EU to Fine Google Over Adtech Antitrust Violations

Google’s Adtech Business Under EU Antitrust Scrutiny

EU antitrust officials are considering ordering Alphabet’s Google to end anti-competitive practices in its adtech business, but a breakup of the company is unlikely, according to people with direct knowledge of the matter. The European Union regulators are set to issue a decision with a hefty fine in the coming months, following a threat from antitrust chief Margrethe Vestager to break up Google’s lucrative adtech business last year.

If the threat had been carried out, it would have been the harshest regulatory penalty to date against Google, which has been charged with favoring its own advertising services. However, competition officials will likely not issue a breakup order due to the complexity involved, the people said. A break-up order could come at a later stage if Google continues its anti-competitive practices, they added, pointing to a precedent-setting case involving Microsoft two decades ago.

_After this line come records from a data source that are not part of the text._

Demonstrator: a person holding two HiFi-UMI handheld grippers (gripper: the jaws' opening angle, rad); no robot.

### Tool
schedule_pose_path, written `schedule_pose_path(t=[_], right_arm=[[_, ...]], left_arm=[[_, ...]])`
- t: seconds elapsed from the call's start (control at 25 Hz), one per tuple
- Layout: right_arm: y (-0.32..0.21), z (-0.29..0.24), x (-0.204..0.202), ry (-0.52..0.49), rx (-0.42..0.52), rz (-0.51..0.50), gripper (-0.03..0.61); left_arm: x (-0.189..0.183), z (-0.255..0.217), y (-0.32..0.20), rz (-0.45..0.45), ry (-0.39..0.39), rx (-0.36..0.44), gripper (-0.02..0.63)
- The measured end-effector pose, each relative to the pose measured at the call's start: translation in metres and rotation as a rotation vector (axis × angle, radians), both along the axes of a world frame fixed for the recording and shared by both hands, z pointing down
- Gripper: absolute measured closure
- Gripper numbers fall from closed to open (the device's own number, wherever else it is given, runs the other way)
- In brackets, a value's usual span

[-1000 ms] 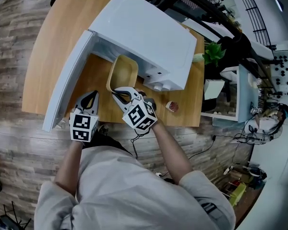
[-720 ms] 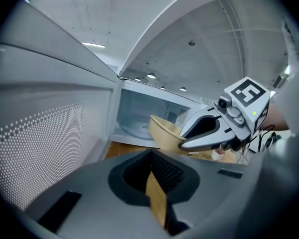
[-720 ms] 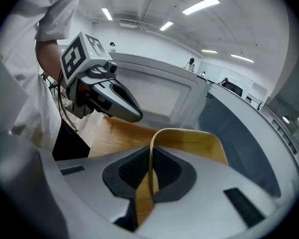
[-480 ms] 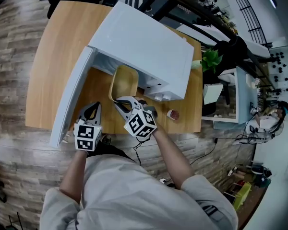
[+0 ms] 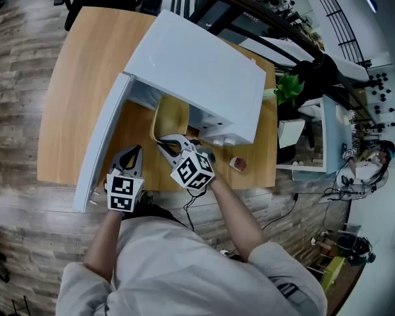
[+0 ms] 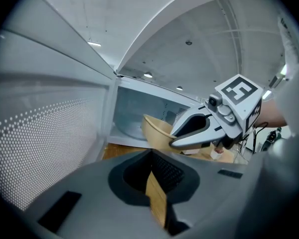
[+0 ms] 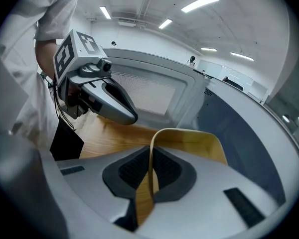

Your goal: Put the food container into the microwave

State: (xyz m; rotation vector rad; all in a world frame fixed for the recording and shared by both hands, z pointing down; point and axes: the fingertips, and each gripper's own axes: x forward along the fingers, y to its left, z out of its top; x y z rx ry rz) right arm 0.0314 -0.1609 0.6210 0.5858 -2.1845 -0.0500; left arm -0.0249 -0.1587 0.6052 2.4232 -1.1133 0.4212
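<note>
Food container, the light wooden oval dish [image 5: 170, 116], is right at the mouth of the white box-shaped microwave [image 5: 197, 71]. From the head view its far end disappears under the microwave's top edge, while the near end sticks out over the round-cornered wooden table [image 5: 76, 84]. In the left gripper view it's tipped up a bit, off the tabletop, with the oven's cavity behind it.

My right gripper [image 5: 162, 141] has it. Looking down its own view, the jaws are pinched onto the thin near rim, one pad inside the dish and one outside, and the rest of the dish runs off ahead towards the oven.

My left gripper [image 5: 137, 151] isn't carrying anything. Its jaws are drawn together and I only see a sliver of table between them. It sits just beside the right one, low over the table's front edge, pointing into the gap between the dish and the white microwave door [image 5: 102, 137]. That door is swung wide open to the left, and its dotted window fills the left side of the left gripper view.

Off to the right of the microwave there's a small red and white thing [image 5: 237, 164] on the table, too tiny for me to identify.
</note>
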Motion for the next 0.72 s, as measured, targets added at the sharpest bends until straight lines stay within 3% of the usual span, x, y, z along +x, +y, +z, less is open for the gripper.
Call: schedule_pose_path(t=[0.72], right_arm=[[-0.023, 0.025, 0.000, 0.028, -0.031, -0.014, 0.551]], left_arm=[[0.006, 0.007, -0.004, 0.008, -0.023, 0.003, 0.603]])
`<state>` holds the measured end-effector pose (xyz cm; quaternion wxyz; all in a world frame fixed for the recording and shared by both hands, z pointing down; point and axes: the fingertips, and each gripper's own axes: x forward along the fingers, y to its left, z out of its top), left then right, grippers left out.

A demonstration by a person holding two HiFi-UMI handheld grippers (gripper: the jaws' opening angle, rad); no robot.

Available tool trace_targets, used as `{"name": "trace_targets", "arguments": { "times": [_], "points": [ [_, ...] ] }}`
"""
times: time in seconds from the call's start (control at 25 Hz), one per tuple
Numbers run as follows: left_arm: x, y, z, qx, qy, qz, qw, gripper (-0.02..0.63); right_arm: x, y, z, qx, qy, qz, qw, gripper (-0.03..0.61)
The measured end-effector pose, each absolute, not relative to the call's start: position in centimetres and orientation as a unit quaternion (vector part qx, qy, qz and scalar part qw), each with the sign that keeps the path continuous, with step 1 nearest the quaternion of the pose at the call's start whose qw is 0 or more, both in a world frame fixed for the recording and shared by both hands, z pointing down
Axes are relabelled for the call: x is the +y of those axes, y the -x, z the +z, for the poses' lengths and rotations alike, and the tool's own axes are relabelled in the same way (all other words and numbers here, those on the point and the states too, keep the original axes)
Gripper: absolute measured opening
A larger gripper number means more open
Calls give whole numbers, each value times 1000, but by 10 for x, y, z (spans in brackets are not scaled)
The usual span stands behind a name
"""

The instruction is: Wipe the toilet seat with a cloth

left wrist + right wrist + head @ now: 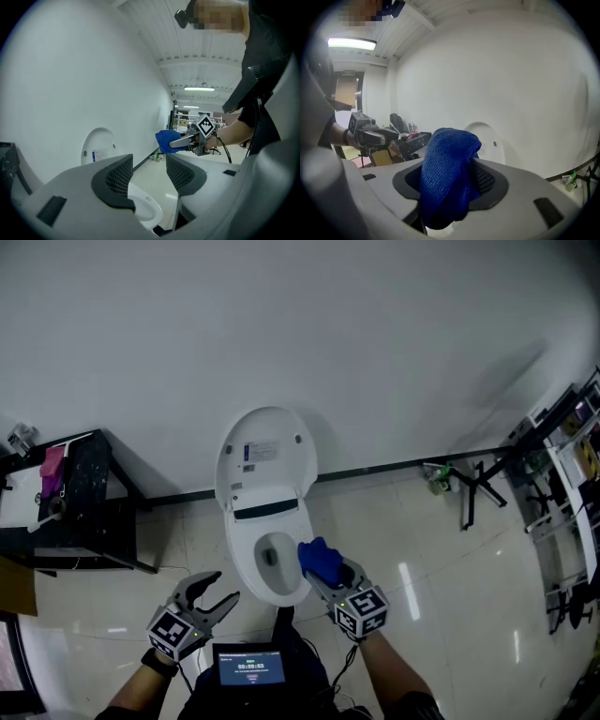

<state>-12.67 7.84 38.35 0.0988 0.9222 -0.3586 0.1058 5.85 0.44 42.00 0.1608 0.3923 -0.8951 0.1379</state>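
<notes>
A white toilet [246,559] stands against the wall with its lid [267,457] raised; the seat rim [238,561] and bowl show below it. My right gripper [323,568] is shut on a bunched blue cloth [320,559], held over the right side of the seat. In the right gripper view the blue cloth [449,173] fills the gap between the jaws. My left gripper [216,594] is open and holds nothing, low at the left of the bowl. From the left gripper view the right gripper [174,142] and blue cloth [166,139] show beyond the open jaws, with the lid [97,149] at left.
A black table [84,498] with a pink item [52,468] stands left of the toilet. A green bottle [437,486], a black stand [473,486] and metal racks [567,484] are at the right. A device with a lit screen [249,667] sits at my chest. The floor is glossy tile.
</notes>
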Motion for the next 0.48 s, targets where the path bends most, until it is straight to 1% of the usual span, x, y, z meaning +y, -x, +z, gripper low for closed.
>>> {"name": "trace_targets", "arguments": {
  "times": [0.08, 0.2, 0.28, 0.48],
  "points": [
    [53, 117, 393, -373, -913, 107, 127, 230, -33, -64, 455, -897, -375, 131, 195, 250],
    [7, 101, 425, -381, -905, 121, 146, 230, -91, -73, 517, -898, -335, 118, 259, 250],
    [-21, 86, 444, -388, -896, 130, 171, 230, -123, -72, 559, -898, -301, 118, 299, 250],
    [-75, 50, 506, -391, -883, 149, 214, 230, -174, -70, 695, -887, -221, 135, 383, 250]
  ]
}}
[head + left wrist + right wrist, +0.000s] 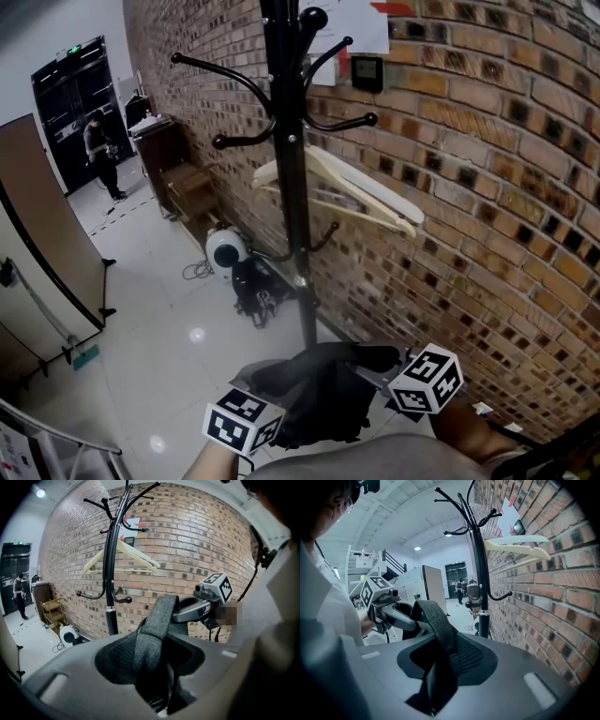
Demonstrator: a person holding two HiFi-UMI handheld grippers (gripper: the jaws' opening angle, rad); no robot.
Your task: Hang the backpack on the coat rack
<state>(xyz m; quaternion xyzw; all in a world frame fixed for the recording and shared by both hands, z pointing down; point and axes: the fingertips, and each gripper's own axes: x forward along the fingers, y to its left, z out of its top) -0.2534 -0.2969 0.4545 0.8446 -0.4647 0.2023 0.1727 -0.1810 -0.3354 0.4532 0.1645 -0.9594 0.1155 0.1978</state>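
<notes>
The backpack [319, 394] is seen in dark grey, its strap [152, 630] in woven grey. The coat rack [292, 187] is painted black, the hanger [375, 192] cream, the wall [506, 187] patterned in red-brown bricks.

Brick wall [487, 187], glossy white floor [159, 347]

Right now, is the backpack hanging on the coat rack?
No, the backpack is low in front of the coat rack, touching no hook.
</notes>
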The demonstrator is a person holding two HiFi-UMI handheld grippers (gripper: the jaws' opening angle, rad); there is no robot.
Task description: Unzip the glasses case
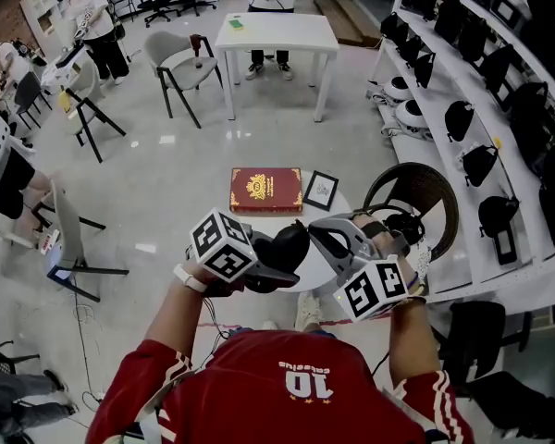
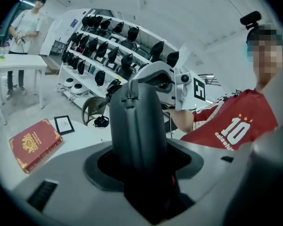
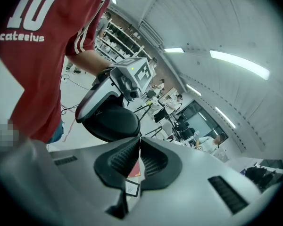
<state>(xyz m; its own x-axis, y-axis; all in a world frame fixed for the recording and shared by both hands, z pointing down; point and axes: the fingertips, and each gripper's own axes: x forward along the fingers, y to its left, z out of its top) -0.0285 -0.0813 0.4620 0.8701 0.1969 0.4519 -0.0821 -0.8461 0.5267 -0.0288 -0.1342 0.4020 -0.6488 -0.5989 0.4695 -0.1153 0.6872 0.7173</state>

The European Commission’s decision could evolve, and an EU decision is unlikely to come before Vestager leaves office in November, they said, but is still theoretically possible. The Commission and Google, which has racked up 8.25 billion euros ($9.14 billion) in EU antitrust fines in the last decade, declined to comment.

Google’s 2023 advertising revenue, including from search services, Gmail, Google Play, Google Maps, YouTube, Google Ad Manager, AdMob, and AdSense, amounted to $237.85 billion or 77% of total revenues, making it the world’s dominant digital advertising platform. Vestager had suggested that Google could sell its sell-side tools DFP and its own ad exchange AdX due to conflicts of interest, as it also owns ad buying tools Google Ads and DV360, which places bids on ad exchanges.

Vestager claimed that the company had allegedly illegally favored its own ad exchange AdX in matching auctions, abusing its dominance since 2014. Google is currently the target of an antitrust trial brought by the U.S. Department of Justice, which claims that it sought to monopolize markets for publisher ad servers and advertiser ad networks, and tried to dominate the market for ad exchanges which sit in the middle.

The development comes as the tech giant faces increasing scrutiny over its business practices, with the EU and other regulators around the world investigating its dominance in various markets.